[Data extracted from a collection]
================

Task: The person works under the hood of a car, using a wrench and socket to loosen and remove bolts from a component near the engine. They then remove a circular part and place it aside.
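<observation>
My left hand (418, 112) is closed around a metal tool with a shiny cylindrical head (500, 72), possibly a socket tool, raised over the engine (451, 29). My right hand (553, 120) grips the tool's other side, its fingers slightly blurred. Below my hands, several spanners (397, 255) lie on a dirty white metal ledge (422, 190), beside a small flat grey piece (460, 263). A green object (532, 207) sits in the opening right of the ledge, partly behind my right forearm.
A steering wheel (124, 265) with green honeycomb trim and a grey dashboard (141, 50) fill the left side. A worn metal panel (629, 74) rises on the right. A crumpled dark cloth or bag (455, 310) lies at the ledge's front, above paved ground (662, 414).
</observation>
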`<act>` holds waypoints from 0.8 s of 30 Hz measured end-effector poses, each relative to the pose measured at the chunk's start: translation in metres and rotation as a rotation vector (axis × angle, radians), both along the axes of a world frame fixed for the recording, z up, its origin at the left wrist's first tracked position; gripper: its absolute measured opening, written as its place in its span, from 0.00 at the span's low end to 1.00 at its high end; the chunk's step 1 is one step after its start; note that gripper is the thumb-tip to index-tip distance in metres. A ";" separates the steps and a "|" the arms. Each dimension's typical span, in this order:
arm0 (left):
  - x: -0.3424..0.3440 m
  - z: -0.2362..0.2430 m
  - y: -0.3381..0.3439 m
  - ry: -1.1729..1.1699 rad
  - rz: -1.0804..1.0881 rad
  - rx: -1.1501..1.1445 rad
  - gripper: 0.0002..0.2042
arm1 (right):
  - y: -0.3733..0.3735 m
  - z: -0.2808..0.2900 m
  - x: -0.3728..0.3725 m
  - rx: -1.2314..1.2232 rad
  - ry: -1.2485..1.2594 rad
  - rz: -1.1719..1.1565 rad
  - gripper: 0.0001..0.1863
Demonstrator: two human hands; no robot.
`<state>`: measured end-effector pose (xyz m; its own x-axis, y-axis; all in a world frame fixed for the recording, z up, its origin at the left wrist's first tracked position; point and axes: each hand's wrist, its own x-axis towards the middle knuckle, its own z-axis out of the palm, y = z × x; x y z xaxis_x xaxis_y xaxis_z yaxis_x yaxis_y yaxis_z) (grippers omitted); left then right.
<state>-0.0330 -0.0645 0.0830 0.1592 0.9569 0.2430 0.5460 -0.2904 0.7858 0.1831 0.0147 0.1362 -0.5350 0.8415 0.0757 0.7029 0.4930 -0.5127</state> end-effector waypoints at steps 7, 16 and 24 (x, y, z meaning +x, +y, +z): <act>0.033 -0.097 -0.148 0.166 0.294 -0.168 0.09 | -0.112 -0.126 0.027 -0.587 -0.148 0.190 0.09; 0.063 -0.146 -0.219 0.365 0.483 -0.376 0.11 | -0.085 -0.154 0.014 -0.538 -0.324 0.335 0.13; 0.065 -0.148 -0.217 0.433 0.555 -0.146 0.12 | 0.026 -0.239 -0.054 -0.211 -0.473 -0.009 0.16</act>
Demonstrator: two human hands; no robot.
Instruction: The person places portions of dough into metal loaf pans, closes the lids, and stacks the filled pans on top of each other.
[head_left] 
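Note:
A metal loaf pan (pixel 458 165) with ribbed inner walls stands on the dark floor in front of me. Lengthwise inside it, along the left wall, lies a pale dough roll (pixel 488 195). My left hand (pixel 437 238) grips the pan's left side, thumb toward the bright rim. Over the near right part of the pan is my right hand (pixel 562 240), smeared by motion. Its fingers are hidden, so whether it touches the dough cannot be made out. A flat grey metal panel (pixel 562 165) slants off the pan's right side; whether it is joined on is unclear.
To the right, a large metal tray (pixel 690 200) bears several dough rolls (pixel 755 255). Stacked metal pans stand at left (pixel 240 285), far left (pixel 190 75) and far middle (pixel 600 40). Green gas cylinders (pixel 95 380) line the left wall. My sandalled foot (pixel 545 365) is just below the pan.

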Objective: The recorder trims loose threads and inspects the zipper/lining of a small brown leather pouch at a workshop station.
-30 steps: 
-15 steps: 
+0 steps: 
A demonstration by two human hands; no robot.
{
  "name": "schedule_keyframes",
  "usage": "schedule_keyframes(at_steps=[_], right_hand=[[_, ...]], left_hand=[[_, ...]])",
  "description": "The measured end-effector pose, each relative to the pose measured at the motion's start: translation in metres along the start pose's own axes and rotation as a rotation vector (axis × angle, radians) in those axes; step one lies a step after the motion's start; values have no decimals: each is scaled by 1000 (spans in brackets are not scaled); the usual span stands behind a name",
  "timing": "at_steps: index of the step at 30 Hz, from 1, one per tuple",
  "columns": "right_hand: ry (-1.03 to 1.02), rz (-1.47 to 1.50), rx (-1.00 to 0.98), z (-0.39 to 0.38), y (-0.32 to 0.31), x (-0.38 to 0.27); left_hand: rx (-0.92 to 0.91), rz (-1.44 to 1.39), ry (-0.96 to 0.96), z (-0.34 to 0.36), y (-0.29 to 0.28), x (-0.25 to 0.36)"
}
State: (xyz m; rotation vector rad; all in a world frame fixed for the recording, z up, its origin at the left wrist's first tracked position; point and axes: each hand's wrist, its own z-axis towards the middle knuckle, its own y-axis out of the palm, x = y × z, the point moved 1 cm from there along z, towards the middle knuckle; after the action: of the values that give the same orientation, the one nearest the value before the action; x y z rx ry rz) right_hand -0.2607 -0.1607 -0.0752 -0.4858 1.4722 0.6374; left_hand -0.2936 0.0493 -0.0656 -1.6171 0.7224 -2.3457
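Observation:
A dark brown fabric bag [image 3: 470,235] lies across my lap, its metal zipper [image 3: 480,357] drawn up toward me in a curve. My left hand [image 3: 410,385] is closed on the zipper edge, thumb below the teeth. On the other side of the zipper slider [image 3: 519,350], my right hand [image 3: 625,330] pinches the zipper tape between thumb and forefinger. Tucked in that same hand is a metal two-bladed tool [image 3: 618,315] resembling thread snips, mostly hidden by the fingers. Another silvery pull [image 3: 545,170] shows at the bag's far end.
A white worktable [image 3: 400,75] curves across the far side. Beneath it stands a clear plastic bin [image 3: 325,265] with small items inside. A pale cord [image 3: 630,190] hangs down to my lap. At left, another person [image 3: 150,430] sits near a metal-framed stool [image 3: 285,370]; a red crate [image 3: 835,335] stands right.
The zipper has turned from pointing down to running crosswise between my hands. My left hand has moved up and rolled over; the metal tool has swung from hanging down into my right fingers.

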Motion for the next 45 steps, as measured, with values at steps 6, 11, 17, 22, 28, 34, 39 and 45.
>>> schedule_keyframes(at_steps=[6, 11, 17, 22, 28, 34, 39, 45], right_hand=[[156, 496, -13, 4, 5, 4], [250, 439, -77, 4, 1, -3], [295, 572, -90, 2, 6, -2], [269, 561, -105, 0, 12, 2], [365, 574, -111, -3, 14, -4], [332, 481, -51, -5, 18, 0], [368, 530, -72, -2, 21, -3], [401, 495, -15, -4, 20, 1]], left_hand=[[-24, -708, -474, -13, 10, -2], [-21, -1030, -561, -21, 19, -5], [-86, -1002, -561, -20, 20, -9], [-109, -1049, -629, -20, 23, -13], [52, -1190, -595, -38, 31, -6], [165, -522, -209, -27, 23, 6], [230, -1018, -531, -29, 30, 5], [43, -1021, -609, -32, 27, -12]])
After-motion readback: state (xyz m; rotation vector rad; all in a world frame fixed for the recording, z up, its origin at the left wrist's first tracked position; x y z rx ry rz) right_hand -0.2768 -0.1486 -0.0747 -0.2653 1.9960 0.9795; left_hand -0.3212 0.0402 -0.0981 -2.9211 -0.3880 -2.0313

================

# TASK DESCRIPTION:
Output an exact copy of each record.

# WRITTEN SOLUTION:
Task: The person works under the hood of a car, using a wrench and socket to loosen and remove bolts from a component near the engine. They then remove a circular part and place it aside.
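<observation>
My left hand (418, 112) is closed around a metal tool with a shiny cylindrical head (500, 72), possibly a socket tool, raised over the engine (451, 29). My right hand (553, 120) grips the tool's other side, its fingers slightly blurred. Below my hands, several spanners (397, 255) lie on a dirty white metal ledge (422, 190), beside a small flat grey piece (460, 263). A green object (532, 207) sits in the opening right of the ledge, partly behind my right forearm.
A steering wheel (124, 265) with green honeycomb trim and a grey dashboard (141, 50) fill the left side. A worn metal panel (629, 74) rises on the right. A crumpled dark cloth or bag (455, 310) lies at the ledge's front, above paved ground (662, 414).
</observation>
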`<act>` holds waypoints from 0.8 s of 30 Hz measured end-effector poses, each relative to the pose measured at the chunk's start: translation in metres and rotation as a rotation vector (axis × angle, radians), both along the axes of a world frame fixed for the recording, z up, its origin at the left wrist's first tracked position; gripper: its absolute measured opening, written as its place in its span, from 0.00 at the span's low end to 1.00 at its high end; the chunk's step 1 is one step after its start; note that gripper is the thumb-tip to index-tip distance in metres. A ";" separates the steps and a "|" the arms. Each dimension's typical span, in this order:
arm0 (left):
  - x: -0.3424..0.3440 m
  - z: -0.2362..0.2430 m
  - y: -0.3381..0.3439 m
  - ry: -1.1729..1.1699 rad
  - rz: -1.0804..1.0881 rad
  - rx: -1.1501..1.1445 rad
  - gripper: 0.0002..0.2042
arm1 (right):
  - y: -0.3733..0.3735 m
  - z: -0.2808..0.2900 m
  - x: -0.3728..0.3725 m
  - rx: -1.2314..1.2232 rad
  - ry: -1.2485..1.2594 rad
  - rz: -1.1719..1.1565 rad
  - gripper: 0.0001..0.1863
Demonstrator: two human hands; no robot.
`<state>`: measured end-effector pose (xyz m; its own x-axis, y-axis; all in a world frame fixed for the recording, z up, its origin at the left wrist's first tracked position; point and axes: each hand's wrist, its own x-axis towards the middle knuckle, its own z-axis out of the palm, y = z × x; x y z xaxis_x xaxis_y xaxis_z yaxis_x yaxis_y yaxis_z) (grippers omitted); left then right.
<state>-0.0330 -0.0645 0.0830 0.1592 0.9569 0.2430 0.5460 -0.2904 0.7858 0.1831 0.0147 0.1362 -0.5350 0.8415 0.0757 0.7029 0.4930 -0.5127</state> end-effector waypoints at steps 7, 16 and 24 (x, y, z meaning +x, +y, +z): <act>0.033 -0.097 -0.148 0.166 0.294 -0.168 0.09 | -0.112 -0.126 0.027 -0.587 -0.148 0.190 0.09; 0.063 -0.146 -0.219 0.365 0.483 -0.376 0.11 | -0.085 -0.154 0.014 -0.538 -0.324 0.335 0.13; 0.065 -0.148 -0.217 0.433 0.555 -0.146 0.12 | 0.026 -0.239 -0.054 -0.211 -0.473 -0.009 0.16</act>
Demonstrator: two human hands; no robot.
Instruction: The person places portions of dough into metal loaf pans, closes the lids, and stacks the filled pans on top of each other.
[head_left] 
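Note:
A metal loaf pan (pixel 458 165) with ribbed inner walls stands on the dark floor in front of me. Lengthwise inside it, along the left wall, lies a pale dough roll (pixel 488 195). My left hand (pixel 437 238) grips the pan's left side, thumb toward the bright rim. Over the near right part of the pan is my right hand (pixel 562 240), smeared by motion. Its fingers are hidden, so whether it touches the dough cannot be made out. A flat grey metal panel (pixel 562 165) slants off the pan's right side; whether it is joined on is unclear.
To the right, a large metal tray (pixel 690 200) bears several dough rolls (pixel 755 255). Stacked metal pans stand at left (pixel 240 285), far left (pixel 190 75) and far middle (pixel 600 40). Green gas cylinders (pixel 95 380) line the left wall. My sandalled foot (pixel 545 365) is just below the pan.
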
Objective: The recorder trims loose threads and inspects the zipper/lining of a small brown leather pouch at a workshop station.
-30 steps: 
-15 steps: 
+0 steps: 
A demonstration by two human hands; no robot.
{
  "name": "schedule_keyframes",
  "usage": "schedule_keyframes(at_steps=[_], right_hand=[[_, ...]], left_hand=[[_, ...]])",
  "description": "The measured end-effector pose, each relative to the pose measured at the motion's start: translation in metres along the start pose's own axes and rotation as a rotation vector (axis × angle, radians) in those axes; step one lies a step after the motion's start; values have no decimals: each is scaled by 1000 (spans in brackets are not scaled); the usual span stands behind a name",
  "timing": "at_steps: index of the step at 30 Hz, from 1, one per tuple",
  "columns": "right_hand: ry (-1.03 to 1.02), rz (-1.47 to 1.50), rx (-1.00 to 0.98), z (-0.39 to 0.38), y (-0.32 to 0.31), x (-0.38 to 0.27); left_hand: rx (-0.92 to 0.91), rz (-1.44 to 1.39), ry (-0.96 to 0.96), z (-0.34 to 0.36), y (-0.29 to 0.28), x (-0.25 to 0.36)"
}
State: (xyz m; rotation vector rad; all in a world frame fixed for the recording, z up, its origin at the left wrist's first tracked position; point and axes: each hand's wrist, its own z-axis towards the middle knuckle, its own y-axis out of the palm, x = y × z, the point moved 1 cm from there along z, towards the middle knuckle; after the action: of the values that give the same orientation, the one nearest the value before the action; x y z rx ry rz) right_hand -0.2607 -0.1607 -0.0752 -0.4858 1.4722 0.6374; left_hand -0.2936 0.0493 -0.0656 -1.6171 0.7224 -2.3457
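Observation:
A dark brown fabric bag [image 3: 470,235] lies across my lap, its metal zipper [image 3: 480,357] drawn up toward me in a curve. My left hand [image 3: 410,385] is closed on the zipper edge, thumb below the teeth. On the other side of the zipper slider [image 3: 519,350], my right hand [image 3: 625,330] pinches the zipper tape between thumb and forefinger. Tucked in that same hand is a metal two-bladed tool [image 3: 618,315] resembling thread snips, mostly hidden by the fingers. Another silvery pull [image 3: 545,170] shows at the bag's far end.
A white worktable [image 3: 400,75] curves across the far side. Beneath it stands a clear plastic bin [image 3: 325,265] with small items inside. A pale cord [image 3: 630,190] hangs down to my lap. At left, another person [image 3: 150,430] sits near a metal-framed stool [image 3: 285,370]; a red crate [image 3: 835,335] stands right.
The zipper has turned from pointing down to running crosswise between my hands. My left hand has moved up and rolled over; the metal tool has swung from hanging down into my right fingers.
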
Motion for the next 45 steps, as measured, with values at steps 6, 11, 17, 22, 28, 34, 39 and 45.
>>> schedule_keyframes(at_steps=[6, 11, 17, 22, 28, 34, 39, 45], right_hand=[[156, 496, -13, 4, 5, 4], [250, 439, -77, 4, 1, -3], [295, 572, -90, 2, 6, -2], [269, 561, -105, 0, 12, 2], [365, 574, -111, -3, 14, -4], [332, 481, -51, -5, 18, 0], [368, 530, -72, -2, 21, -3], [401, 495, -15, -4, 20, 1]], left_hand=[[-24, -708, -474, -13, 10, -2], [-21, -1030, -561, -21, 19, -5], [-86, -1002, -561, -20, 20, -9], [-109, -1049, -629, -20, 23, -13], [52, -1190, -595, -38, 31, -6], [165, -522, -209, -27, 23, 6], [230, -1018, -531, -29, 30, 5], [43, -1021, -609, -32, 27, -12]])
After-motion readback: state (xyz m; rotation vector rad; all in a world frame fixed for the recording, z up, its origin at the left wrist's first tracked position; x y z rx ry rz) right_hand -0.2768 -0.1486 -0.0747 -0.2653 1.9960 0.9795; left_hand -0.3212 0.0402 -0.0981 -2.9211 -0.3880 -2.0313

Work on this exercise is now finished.